- [YOUR GOAL]: Lines with the string "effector" are to be identified in the listing and copied.

[SOURCE DATA]

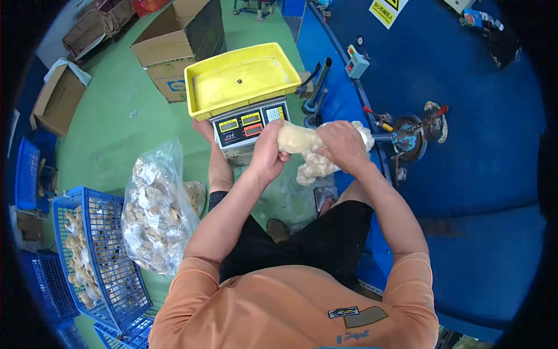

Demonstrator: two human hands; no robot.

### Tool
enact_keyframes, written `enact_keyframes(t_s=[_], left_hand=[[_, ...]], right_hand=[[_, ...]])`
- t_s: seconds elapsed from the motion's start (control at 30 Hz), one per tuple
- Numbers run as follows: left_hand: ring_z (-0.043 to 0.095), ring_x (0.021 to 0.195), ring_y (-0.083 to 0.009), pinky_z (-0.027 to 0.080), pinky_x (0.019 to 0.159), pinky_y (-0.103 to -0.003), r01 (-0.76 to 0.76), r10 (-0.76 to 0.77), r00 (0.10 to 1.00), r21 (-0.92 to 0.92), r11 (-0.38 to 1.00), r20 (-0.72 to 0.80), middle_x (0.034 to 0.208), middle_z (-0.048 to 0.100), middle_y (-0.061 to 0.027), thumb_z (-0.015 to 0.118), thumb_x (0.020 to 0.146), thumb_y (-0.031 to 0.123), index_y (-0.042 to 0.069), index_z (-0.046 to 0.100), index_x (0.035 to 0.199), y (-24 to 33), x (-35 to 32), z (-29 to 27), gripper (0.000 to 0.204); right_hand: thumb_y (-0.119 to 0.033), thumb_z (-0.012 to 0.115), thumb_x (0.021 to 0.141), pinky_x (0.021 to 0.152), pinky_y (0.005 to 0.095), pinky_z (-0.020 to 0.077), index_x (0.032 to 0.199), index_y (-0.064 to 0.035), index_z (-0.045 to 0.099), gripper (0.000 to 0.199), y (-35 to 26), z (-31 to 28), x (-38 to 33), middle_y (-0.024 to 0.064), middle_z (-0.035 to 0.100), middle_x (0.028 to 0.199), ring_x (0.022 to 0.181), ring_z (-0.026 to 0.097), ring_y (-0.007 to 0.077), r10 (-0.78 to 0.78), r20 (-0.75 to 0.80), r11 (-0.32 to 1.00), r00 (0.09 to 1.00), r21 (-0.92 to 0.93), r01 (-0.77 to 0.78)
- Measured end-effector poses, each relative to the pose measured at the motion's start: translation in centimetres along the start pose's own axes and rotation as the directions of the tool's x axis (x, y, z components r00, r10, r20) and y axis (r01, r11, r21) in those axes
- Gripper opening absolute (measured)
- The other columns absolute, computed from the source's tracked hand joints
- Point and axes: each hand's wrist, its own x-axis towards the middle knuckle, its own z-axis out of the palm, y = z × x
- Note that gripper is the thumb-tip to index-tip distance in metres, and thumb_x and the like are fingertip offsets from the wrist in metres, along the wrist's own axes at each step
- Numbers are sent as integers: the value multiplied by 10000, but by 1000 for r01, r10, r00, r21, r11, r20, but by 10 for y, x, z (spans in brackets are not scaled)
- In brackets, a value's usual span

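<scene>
Between my hands, in front of the blue machine [430,174], is a cream plush piece [299,139] with a smooth, rounded part and fluffy, curly lumps hanging below. My left hand [269,152] is closed round its smooth left end, thumb and fingers curled in. Over its middle right my right hand [344,144] is wrapped, fingers bent into the fluff. The plush's right end is at a short metal pipe [382,138] projecting from the machine; whether it fits over the pipe is hidden. Just beyond my left hand stands a digital scale [238,129] bearing a yellow tray [232,75].
At left are a clear bag [160,209] of tan and white pieces and a blue basket [107,256] of similar ones. An open cardboard box [168,58] stands behind the scale. Hand tools [433,116] hang by a round fitting on the machine. Upright rods [317,87] stand beside the scale.
</scene>
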Motion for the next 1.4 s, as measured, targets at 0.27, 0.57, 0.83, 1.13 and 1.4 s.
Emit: enact_keyframes(t_s=[0.27,0.57,0.83,1.13,1.4], left_hand=[[565,656,-104,451,538,-192,-155,155,959,19,988,-236,904,624,-51,531,1022,259,39,586,1204,11,-9,35,291],[550,715,-99,452,580,-222,-64,118,990,495,866,-77,868,624,-43,546,1019,273,32,611,1144,-29,-13,60,279],[498,688,-82,405,576,-219,-230,393,917,719,656,-65,821,605,-22,561,993,271,47,638,1037,-16,3,59,240],[537,717,-145,457,678,-269,-159,292,946,583,797,-142,901,646,-56,564,985,264,19,636,1048,-8,-13,50,263],[632,791,-217,520,682,-331,-377,517,834,881,285,190,1002,670,-100,632,962,281,53,561,1274,-6,-21,-4,393]], right_hand=[[-242,637,865,665,460,473,895,-89,574,168,-32,15,28,106,654,761,668,623,337,475,-13,864,880,194,-464],[-260,545,984,593,485,456,836,-66,565,245,57,8,-35,162,634,696,614,589,399,594,-296,782,748,-7,-623],[-283,556,979,603,506,455,804,-70,538,277,21,16,-8,162,637,676,622,589,420,518,-325,833,791,-19,-553],[-308,537,989,604,521,462,795,-73,532,305,11,14,-1,157,657,685,625,607,428,539,-254,830,803,-4,-558],[-341,499,1005,600,522,471,828,-61,561,337,-12,10,25,162,679,711,620,619,431,535,-122,844,836,33,-536]])
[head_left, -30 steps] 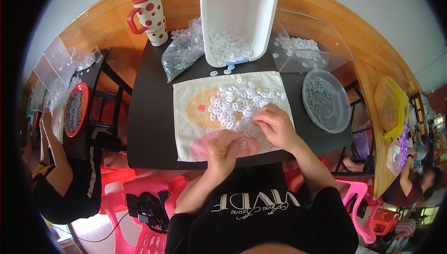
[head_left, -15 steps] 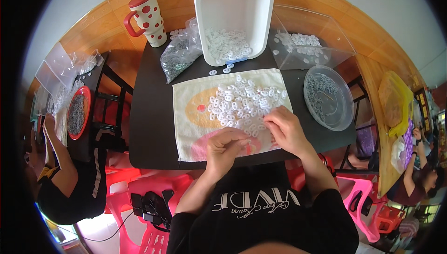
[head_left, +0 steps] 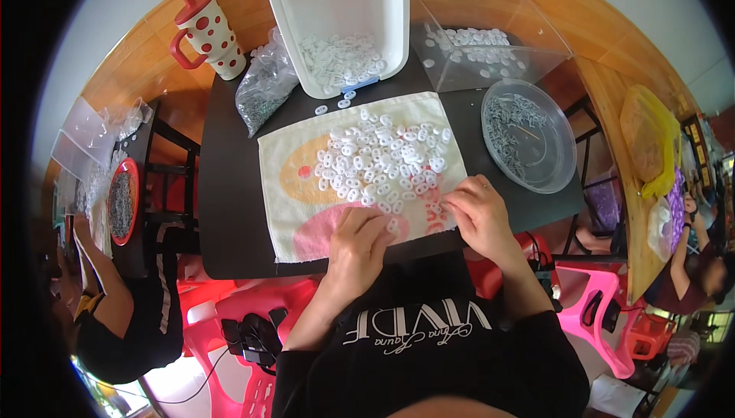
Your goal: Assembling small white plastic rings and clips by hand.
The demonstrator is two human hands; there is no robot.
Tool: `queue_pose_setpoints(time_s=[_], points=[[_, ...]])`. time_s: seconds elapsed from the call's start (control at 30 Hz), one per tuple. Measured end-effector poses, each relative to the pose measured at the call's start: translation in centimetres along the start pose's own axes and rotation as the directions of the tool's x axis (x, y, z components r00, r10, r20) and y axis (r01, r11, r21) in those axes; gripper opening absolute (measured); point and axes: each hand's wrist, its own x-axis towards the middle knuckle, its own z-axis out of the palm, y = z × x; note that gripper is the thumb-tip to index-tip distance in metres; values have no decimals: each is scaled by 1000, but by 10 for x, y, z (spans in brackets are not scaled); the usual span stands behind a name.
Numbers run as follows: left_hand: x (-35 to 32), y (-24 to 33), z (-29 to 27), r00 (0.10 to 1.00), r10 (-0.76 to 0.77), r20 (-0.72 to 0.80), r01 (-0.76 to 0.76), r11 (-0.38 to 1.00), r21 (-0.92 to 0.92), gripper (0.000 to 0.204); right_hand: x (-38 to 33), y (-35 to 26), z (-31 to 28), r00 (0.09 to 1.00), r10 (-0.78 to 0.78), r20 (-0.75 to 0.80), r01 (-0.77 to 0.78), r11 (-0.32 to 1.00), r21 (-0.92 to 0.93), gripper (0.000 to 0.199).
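Note:
Several small white oval plastic pieces with two holes (head_left: 383, 154) lie heaped on a cream towel (head_left: 272, 188) with orange and pink patches. At the towel's near edge, my left hand (head_left: 357, 253) pinches one white two-holed piece (head_left: 393, 226) at its fingertips. My right hand (head_left: 482, 215) is over the towel's right edge, thumb and fingers pressed together. A white piece lies close to those fingertips, but whatever they grip is too small to make out. A ring shows on one right finger.
Behind the towel stand a white bin (head_left: 341, 4) of white pieces, a clear bag (head_left: 264, 89) of small grey parts and a dotted tumbler (head_left: 210, 35). At right are a clear box (head_left: 490, 35) and a round tub (head_left: 528, 135) of grey parts. Other people work at both sides.
The view has shifted, so the table appears farther left and higher. My hands have moved slightly apart, and the left hand has turned with its back up.

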Motion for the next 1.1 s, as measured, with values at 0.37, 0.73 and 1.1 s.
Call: queue_pose_setpoints(time_s=[0.37,0.73,1.1], points=[[7,8,2,996,-11,83,-3,985,174,31,-6,-6,10,1000,4,24,-1,995,-104,19],[11,6,26,973,-210,92,222,770,-598,15,1,-30,10,991,132,-37,-79,773,630,10],[12,4,31,926,-348,147,293,414,-862,12,18,107,-84,954,178,-240,-219,963,-155,10]])
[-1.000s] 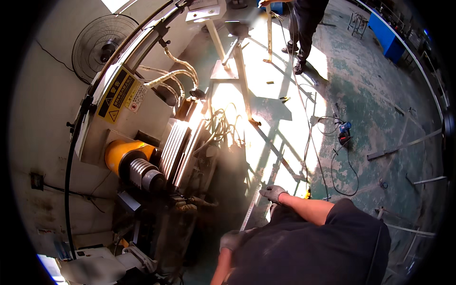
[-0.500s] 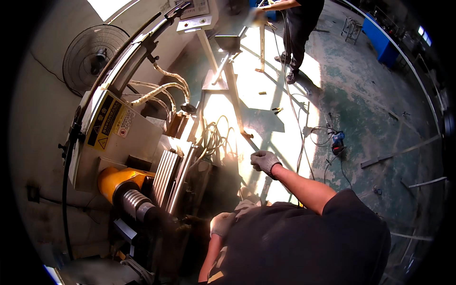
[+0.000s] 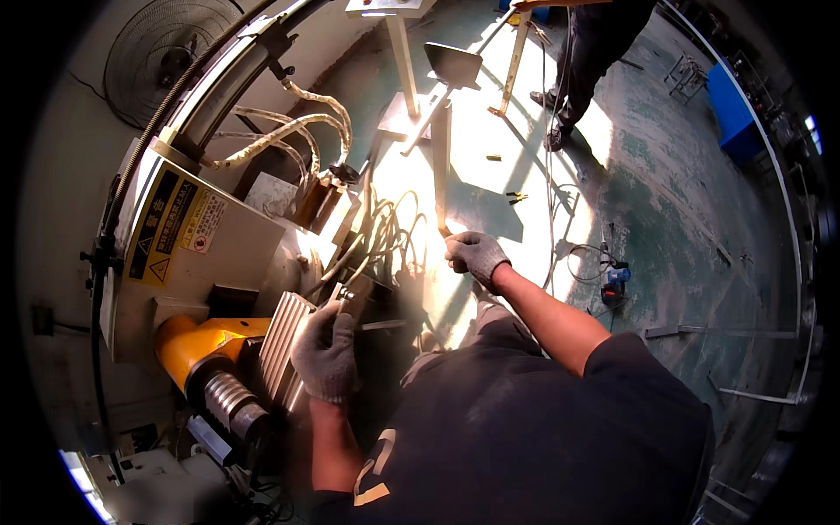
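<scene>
My left hand (image 3: 325,357), in a grey work glove, is raised beside the ribbed metal block (image 3: 284,337) of a machine. Its fingers are curled toward the thumb, and what they hold, if anything, is too small to name. Farther forward and to the right, my right hand (image 3: 478,257), gloved too, is closed with its fingertips at the foot of a pale metal post (image 3: 441,166). Whatever is inside that grip is hidden by the fingers. A looped bundle of cables (image 3: 385,232) hangs between the two hands, beyond the machine.
The machine has a light housing (image 3: 219,254), a yellow cover (image 3: 201,341) and wrapped hoses (image 3: 289,144). A wall fan (image 3: 166,66) is behind it. Another person (image 3: 595,66) stands ahead by a metal frame. A blue power tool (image 3: 615,284) and cables lie on the right floor.
My left hand has risen from beside my body to the machine's ribbed block. The right hand has moved forward to the post's foot. My view has shifted slightly.
</scene>
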Available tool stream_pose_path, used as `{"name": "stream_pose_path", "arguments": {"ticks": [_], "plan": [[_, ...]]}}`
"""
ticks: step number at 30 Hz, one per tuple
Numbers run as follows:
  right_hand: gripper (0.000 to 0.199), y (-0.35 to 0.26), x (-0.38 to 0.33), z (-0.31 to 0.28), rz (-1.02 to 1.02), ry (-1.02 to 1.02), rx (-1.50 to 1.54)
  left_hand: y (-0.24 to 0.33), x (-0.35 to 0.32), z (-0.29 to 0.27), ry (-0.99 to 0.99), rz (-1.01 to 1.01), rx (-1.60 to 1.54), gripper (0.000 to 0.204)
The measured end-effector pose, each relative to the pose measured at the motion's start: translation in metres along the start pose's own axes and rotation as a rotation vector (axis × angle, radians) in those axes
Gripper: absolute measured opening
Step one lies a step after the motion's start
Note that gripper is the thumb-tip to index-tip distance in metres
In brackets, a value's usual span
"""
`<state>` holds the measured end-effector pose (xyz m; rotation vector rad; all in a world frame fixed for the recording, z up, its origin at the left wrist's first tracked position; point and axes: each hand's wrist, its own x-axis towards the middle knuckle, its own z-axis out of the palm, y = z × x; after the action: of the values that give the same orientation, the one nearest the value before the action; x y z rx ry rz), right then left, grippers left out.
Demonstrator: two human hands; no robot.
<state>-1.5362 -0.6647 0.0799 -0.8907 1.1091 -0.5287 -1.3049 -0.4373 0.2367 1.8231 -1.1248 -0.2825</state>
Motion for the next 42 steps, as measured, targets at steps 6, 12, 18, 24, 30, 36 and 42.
{"name": "stream_pose_path", "arguments": {"ticks": [6, 12, 18, 24, 30, 36, 42], "plan": [[0.017, -0.049, 0.039, -0.034, 0.013, -0.105, -0.06, -0.015, 0.06, -0.027, 0.447, 0.149, 0.734, 0.024], [0.023, -0.068, 0.078, -0.068, 0.086, -0.218, -0.131, -0.053, 0.056, -0.013, 0.435, -0.184, 1.029, 0.032], [0.027, -0.092, 0.086, -0.07, 0.084, -0.22, -0.248, -0.034, 0.063, -0.009, 0.321, -0.348, 1.11, 0.039], [0.027, -0.086, 0.09, -0.074, 0.119, -0.252, -0.198, -0.008, 0.067, -0.004, 0.215, -0.373, 1.102, 0.046], [0.027, -0.111, 0.1, -0.067, 0.077, -0.218, -0.183, -0.002, 0.072, -0.003, 0.206, -0.358, 1.015, 0.041], [0.025, -0.122, 0.114, -0.069, 0.027, -0.245, -0.202, 0.016, 0.069, 0.002, 0.244, -0.365, 1.101, 0.044], [0.027, -0.131, 0.143, -0.1, 0.027, -0.14, -0.062, 0.084, 0.083, 0.048, 0.746, -0.23, 0.508, 0.029]]}}
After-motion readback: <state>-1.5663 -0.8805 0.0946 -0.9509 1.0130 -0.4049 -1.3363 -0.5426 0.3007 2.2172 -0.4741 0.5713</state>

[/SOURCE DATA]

- [EXERCISE SOLUTION]:
- Measured end-effector poses, each relative to the pose measured at the motion's start: translation in centimetres along the start pose's own axes and rotation as the directions of the tool's x axis (x, y, z components r00, r10, r20) and y axis (r01, r11, r21) in those axes
Tool: `queue_pose_setpoints(time_s=[_], points=[[_, ...]])`. time_s: seconds elapsed from the call's start (control at 30 Hz), one per tuple. Measured end-effector poses, each relative to the pose measured at the call's start: translation in centimetres along the start pose's own axes and rotation as the directions of the tool's x axis (x, y, z components r00, r10, r20) and y axis (r01, r11, r21) in those axes; gripper opening absolute (measured); point and axes: each hand's wrist, its own x-axis towards the middle knuckle, its own z-axis out of the palm, y = z × x; note that gripper is the thumb-tip to index-tip distance in metres; values have no decimals: each is scaled by 1000, but by 10 for x, y, z (spans in brackets are not scaled); the usual span stands behind a name.
The measured end-effector pose, each relative to the pose measured at the motion's start: translation in metres along the start pose's own axes and rotation as a rotation vector (axis × angle, radians) in those axes
`<state>` holds the measured end-effector pose (xyz m; rotation vector rad; all in a world frame fixed for the recording, z up, its origin at the left wrist's first tracked position; point and axes: each hand's wrist, its own x-axis towards the middle knuckle, its own z-axis out of the palm, y = z × x; after the action: of the values that give the same orientation, the one nearest the value before the action; x y z rx ry rz), right then left, grippers left out.

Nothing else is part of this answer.